XIAO ESP32S3-Sense Image Classification
Here we are going to build a tinyML project with XIAO ESP32S3-Sense to classify Dog and Cat in photo. Let's get started.
How it's working
We are running the machine learning model on our XIAO and feeding camera stream to it. Then the XIAO inference the result and predict with the help on onboard neiral network we implimented on. Let's build one.
Things needed
- XIAO ESP32-Sense
- <32GB MicroSD card
- Type-C Cable
- Arduino IDE
- Edge Impulse Account
- Use arduino-esp32 version 2.x as it's not compatible with 3.x.
- Enable PSRAM to enable the camera module/feature.
Step 1. Collecting the Cat and Dog Image
First step of machine learning project is to collect the dataset and here we need to collect Dog and Cat images. Here, We can collect the image in two methods.
- Collect Images directly from the XIAO-ESP32S3 Sense and Save to SD card the upload to the Edge Impulse
- Directly Collect the image via mobile phone, internet or open dataset then uploaded to the Edge Impulse.
1.1 Method 1: Collect Images via XIAO-ESP32S3 Sense
Here we are collecting images using sense camera module and saving to the SD card, then later we will upload to the EdgeImpulse.
1.1.1 Connect Camera
If you are shopping for the XIAO ESP32S3 Sense, then you should also include an expansion board. This expansion board has a 1600*1200 OV2640 camera sensor, Onboard SD Card Slot and digital microphone.
By installing the expansion board with XIAO ESP32S3 Sense, you can use the functions on the expansion board.
Installing the expansion board is very simple, you just need to align the connector on the expansion board with the B2B connector on the XIAO ESP32S3, press it hard and hear a "click", the installation is complete.
We now have a new fully XIAO ESP32S3 Sense-compatible powerful camera, the OV5640, on our shelves, and if you purchase it, you can replace the camera to use it.

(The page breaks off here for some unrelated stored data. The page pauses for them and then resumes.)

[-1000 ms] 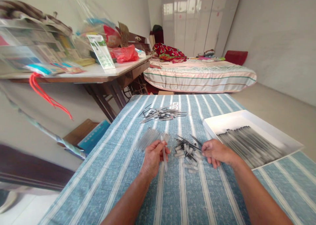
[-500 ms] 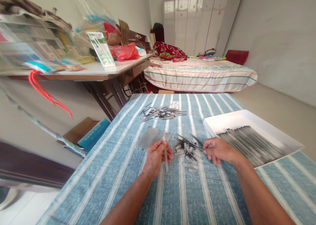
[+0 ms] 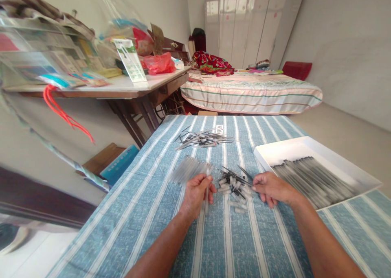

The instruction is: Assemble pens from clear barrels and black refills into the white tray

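pinched a translucent tube [image 3: 207,206] between thumb and fingers of the left hand [image 3: 198,191], at the right end of a row of clear tubes [image 3: 185,170] on the striped tablecloth [image 3: 244,245]. had the right hand [image 3: 270,187] curled at the right edge of a pile of dark sticks and pale caps [image 3: 233,183]; could not tell touching from gripping there. had a loose heap of thin sticks [image 3: 204,139] farther back and, to the right, a white tray [image 3: 288,151] with dark-tipped tubes [image 3: 313,180] laid side by side

Smooth plastic tubes [image 3: 185,170], matt cloth tabletop covering [image 3: 146,204]
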`<action>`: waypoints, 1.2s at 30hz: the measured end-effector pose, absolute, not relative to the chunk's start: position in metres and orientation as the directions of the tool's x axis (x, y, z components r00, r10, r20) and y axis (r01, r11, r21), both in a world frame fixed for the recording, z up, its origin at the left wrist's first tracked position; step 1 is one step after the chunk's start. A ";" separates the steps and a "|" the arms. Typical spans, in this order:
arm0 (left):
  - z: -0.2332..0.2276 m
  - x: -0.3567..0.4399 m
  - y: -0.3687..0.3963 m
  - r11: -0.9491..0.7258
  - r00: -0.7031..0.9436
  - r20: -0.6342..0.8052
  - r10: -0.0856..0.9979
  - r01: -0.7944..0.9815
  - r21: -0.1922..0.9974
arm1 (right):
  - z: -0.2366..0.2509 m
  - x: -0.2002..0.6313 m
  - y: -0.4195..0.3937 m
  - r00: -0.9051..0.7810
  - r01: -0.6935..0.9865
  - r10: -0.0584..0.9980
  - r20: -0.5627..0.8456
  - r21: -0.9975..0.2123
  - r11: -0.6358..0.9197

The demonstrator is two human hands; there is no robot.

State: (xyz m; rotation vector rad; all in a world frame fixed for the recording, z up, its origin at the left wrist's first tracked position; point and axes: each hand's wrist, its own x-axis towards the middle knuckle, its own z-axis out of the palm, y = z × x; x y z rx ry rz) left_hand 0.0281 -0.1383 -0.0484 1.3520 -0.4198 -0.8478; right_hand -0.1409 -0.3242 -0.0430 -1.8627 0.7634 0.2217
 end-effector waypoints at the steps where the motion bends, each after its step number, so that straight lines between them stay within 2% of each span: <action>1: -0.048 0.028 -0.138 -0.011 0.648 -0.195 -0.736 0.277 0.961 | -0.043 -0.141 -0.324 0.777 -0.599 -0.404 -0.484 -0.765 -0.235; 21: -0.046 0.025 -0.138 -0.065 0.647 -0.150 -0.748 0.153 0.986 | -0.042 -0.142 -0.327 0.778 -0.578 -0.457 -0.431 -0.777 -0.250; 36: -0.054 0.025 -0.138 -0.087 0.635 -0.176 -0.752 0.169 0.982 | -0.045 -0.142 -0.330 0.789 -0.569 -0.464 -0.404 -0.765 -0.302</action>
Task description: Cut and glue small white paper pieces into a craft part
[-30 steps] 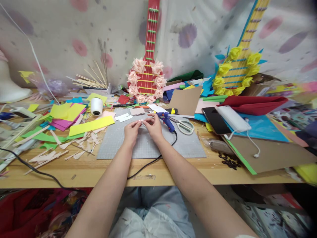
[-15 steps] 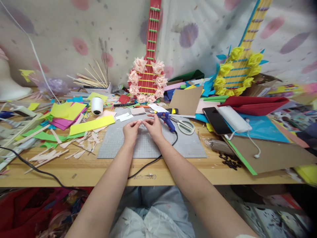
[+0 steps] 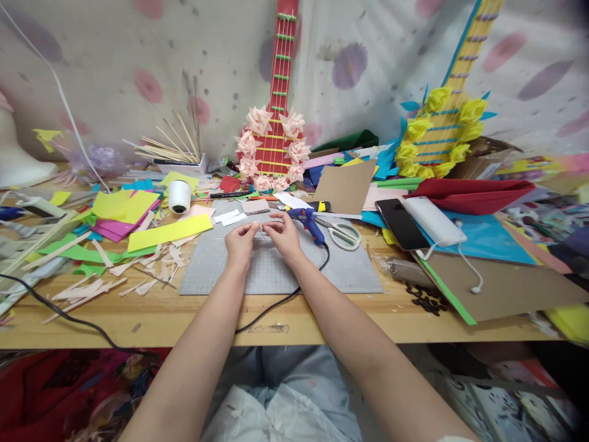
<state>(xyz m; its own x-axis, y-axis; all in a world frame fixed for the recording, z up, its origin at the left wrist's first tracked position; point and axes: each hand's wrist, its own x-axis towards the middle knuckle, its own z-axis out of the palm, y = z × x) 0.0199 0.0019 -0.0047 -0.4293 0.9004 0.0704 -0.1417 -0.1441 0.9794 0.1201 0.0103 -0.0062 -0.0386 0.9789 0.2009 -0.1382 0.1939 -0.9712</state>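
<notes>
Over the grey cutting mat (image 3: 216, 270), my left hand (image 3: 240, 244) and my right hand (image 3: 281, 236) meet at the fingertips. Both pinch a tiny whitish piece (image 3: 260, 227), mostly hidden by the fingers; its kind is too small to make out. Just right of my right hand lies a blue glue gun (image 3: 309, 224), its black cord running under my right forearm. Scissors with pale handles (image 3: 345, 234) rest beside it. Behind my hands are white paper strips (image 3: 230, 217) and a small stack of greyish cards (image 3: 256, 207).
A red paper guitar (image 3: 272, 138) with pink flowers and a yellow one (image 3: 444, 129) stand at the back. Coloured paper scraps (image 3: 115, 209) and a white cylinder (image 3: 179, 196) lie left. To the right are a phone (image 3: 400, 224), a white power bank (image 3: 432, 220) and brown cardboard (image 3: 506, 288).
My fingertips have parted very slightly, and a bit of the whitish piece now shows between them. The view has shifted a touch; the things on the table stay put.
</notes>
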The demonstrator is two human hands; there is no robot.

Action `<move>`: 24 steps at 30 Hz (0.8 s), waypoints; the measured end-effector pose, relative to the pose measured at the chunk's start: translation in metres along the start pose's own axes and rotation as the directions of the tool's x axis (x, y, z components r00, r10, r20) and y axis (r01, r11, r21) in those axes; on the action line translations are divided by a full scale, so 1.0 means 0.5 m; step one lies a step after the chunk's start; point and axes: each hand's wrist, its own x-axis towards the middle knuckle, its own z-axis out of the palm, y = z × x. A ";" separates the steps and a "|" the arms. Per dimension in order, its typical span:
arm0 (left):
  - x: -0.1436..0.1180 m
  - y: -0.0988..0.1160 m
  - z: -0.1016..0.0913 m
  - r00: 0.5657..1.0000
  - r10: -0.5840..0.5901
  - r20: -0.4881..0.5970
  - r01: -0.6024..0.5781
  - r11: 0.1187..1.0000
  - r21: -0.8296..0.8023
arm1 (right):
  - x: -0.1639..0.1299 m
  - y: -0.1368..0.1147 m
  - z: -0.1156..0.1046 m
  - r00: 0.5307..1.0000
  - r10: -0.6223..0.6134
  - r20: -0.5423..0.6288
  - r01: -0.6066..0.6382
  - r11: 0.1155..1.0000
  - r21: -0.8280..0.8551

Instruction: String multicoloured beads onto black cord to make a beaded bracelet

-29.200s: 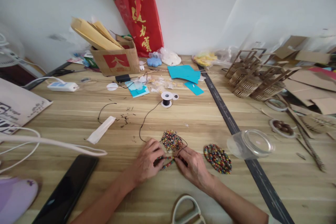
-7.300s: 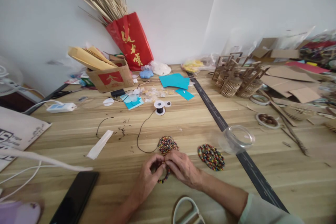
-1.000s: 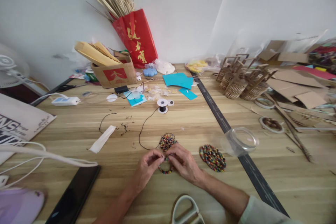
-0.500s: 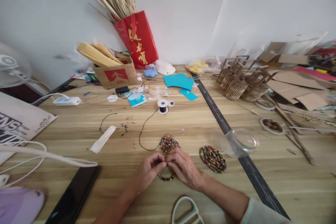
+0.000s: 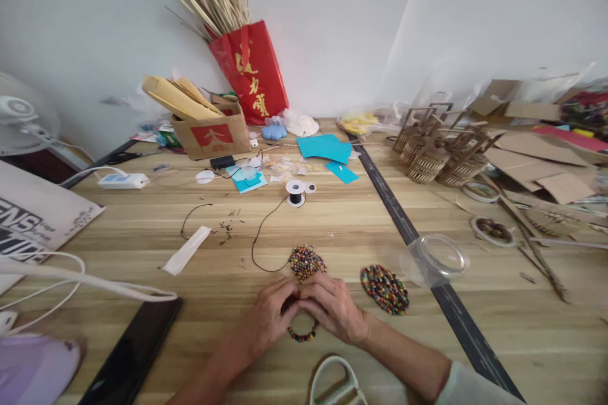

- Step 1. Download and Install the stable version of Arduino IDE according to your operating system.
1.1.2 Install XIAO-ESP32S3 Sense on Arduino
Step 1. Add ESP32 board package to your Arduino IDE.
Navigate to File > Preferences, and fill "Additional Boards Manager URLs" with the url below: https://raw.githubusercontent.com/espressif/arduino-esp32/gh-pages/package_esp32_index.json
Navigate to Tools > Board > Boards Manager..., type the keyword esp32 in the search box, select the latest version of esp32, and install it.
The on-board package for XIAO ESP32S3 requires at least version 2.0.8 to be available.
- Step 2. Select your board and port.
On top of the Arduino IDE, you can select the port directly. This is likely to be COM3 or higher (COM1 and COM2 are usually reserved for hardware serial ports).
Also, search for xiao in the development board on the left. select XIAO_ESP32S3.
With this preparation, you can start writing programs for XIAO ESP32S3 to compile and upload.
1.1.3 Upload sketch that can take image and save to SD Card
Download the sketch file from here, and unzip in your computer and click on the "take_photos_command.ino" to open the sketch. Then select correct port and board for XIAO for upload.
While taking photos, make sure to point to the image or object we need to collect as dataset.
Since, it's a image classification we need to collect as many image to make system more stable. So collect more cute dog and cat images.
1.2 Method 2: Upload images to the EdgeImpulse Direclty
For this method, we need to collect images from internet or via phone. Luckly, we have service like Kaggle to provide us dataset for Dog and Cat images, please see here.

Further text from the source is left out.